Unfastening: after crushing, and seven becomes 2 gram of glass unsealed by 2 ml concentrated
HNO3
15 ml HClO4
25 ml HF
in a platinum capsule in a heetwater bath and then in a sand bath. After the separation of thick perchloride vapours until the mixture is dry, it is dissolved by 20 ml of hot water and 2-3 ml of concentrated HCl.
Pour over the solution into a 200 ml volumetric flask and add to the volume with distilled water up to the volume.
Reagents: 6% solution of sodium tetraphenylboride: 1.5 grams of reagent is dissolved in 250 ml of distilled water. The remaining slight opacity is removed by the addition of 1 gram of aluminium hydroxide. Stir for five minutes, then filtration, where the first 20 ml should be filtered again. Wash solution of the precipitation: One prepares a low potassium salt through precipitation in a solution of approximately 0,1 gram KCl at 50 ml HCl 0,1 n; herein, it is already rotating the solution of tetraphenylboride until the precipitation is terminated. Filter on glass and wash with distilled water. Dry in a drying appliance at ambient temperature, after which 20 to 30 mg of this salt is brought in 250 ml of distilled water. Stir it from time to time. After 30 minutes, 0.5 to 1 gram of aluminium hydroxide is added.
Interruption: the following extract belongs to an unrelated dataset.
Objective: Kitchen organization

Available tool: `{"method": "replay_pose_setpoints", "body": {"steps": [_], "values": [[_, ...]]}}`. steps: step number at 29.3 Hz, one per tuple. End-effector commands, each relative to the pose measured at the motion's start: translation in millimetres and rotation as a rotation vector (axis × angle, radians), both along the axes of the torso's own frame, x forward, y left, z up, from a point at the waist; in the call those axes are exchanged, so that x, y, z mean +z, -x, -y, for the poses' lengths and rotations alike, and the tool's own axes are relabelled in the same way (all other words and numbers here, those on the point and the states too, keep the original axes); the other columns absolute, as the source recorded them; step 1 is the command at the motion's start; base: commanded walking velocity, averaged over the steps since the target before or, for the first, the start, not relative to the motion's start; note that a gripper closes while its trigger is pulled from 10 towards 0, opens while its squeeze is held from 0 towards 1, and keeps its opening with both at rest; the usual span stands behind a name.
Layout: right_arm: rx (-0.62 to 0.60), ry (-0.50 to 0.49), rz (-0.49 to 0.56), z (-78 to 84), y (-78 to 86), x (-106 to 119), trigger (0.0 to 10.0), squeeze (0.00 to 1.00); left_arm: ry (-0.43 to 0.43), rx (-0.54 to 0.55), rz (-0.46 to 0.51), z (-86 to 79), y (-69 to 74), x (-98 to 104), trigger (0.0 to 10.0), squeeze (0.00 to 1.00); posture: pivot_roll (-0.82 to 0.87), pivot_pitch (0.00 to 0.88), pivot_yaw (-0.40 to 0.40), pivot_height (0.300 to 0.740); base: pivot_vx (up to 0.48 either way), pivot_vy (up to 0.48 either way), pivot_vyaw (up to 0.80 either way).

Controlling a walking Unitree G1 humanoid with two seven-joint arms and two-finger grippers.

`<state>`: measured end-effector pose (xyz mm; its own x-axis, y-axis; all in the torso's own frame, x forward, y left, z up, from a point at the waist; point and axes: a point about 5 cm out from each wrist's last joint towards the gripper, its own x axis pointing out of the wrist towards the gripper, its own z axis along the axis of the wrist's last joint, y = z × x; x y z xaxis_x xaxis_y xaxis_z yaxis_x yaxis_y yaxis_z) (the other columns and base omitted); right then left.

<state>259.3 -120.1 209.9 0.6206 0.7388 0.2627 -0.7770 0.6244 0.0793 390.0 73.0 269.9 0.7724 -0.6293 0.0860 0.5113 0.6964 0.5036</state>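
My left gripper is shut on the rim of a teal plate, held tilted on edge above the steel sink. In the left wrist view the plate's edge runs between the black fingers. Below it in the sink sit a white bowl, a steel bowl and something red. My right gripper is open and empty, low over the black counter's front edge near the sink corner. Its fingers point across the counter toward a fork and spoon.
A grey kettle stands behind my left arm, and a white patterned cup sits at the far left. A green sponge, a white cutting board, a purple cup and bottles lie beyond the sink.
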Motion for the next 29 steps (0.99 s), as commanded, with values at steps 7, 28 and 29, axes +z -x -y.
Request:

After a few minutes of stirring, filter is filtered.
Procedure: The hydrochloric acid solution for the declosure shall be taken as a quantity corresponding to approximately 10 mg K2O. This amount is diluted to approximately 100 ml after which the test solution, i.e. 10 ml at 5 mg estimated K2O, is added under moderate stirring. Allow for a maximum of 15 minutes, then filter by using a tarted, sintered filter-line number. 3 or 4. Wash with a washing solution. Drying at 120 ° C for 30 minutes. The conversion factor for K2O = 0,13143.
± 0,1 in absolute value for each provision.
If an analysis has a value below the limits laid down (30, 24 or 10%) within these tolerances, the average of at least three analyses must be taken. Is the analysis value equal to or greater than 29,95, 23,95, or 9.95, the glass must be accommodated in the categories corresponding to 30, 24 and 30 respectively. 10%.
Method by means of hydrostatic balance to ± 0,01 accurate. A sample of at least 20 grams shall be weighed in the atmosphere and immersed in distilled water at 20 ° C.
The refractive index is measured with a refractometer at ± 0.001 accurate.
The Vickers hardness is measured according to ASTM E 92-65 (revision 1965) based on a 50 gram charge and the average of 15 determinations is taken.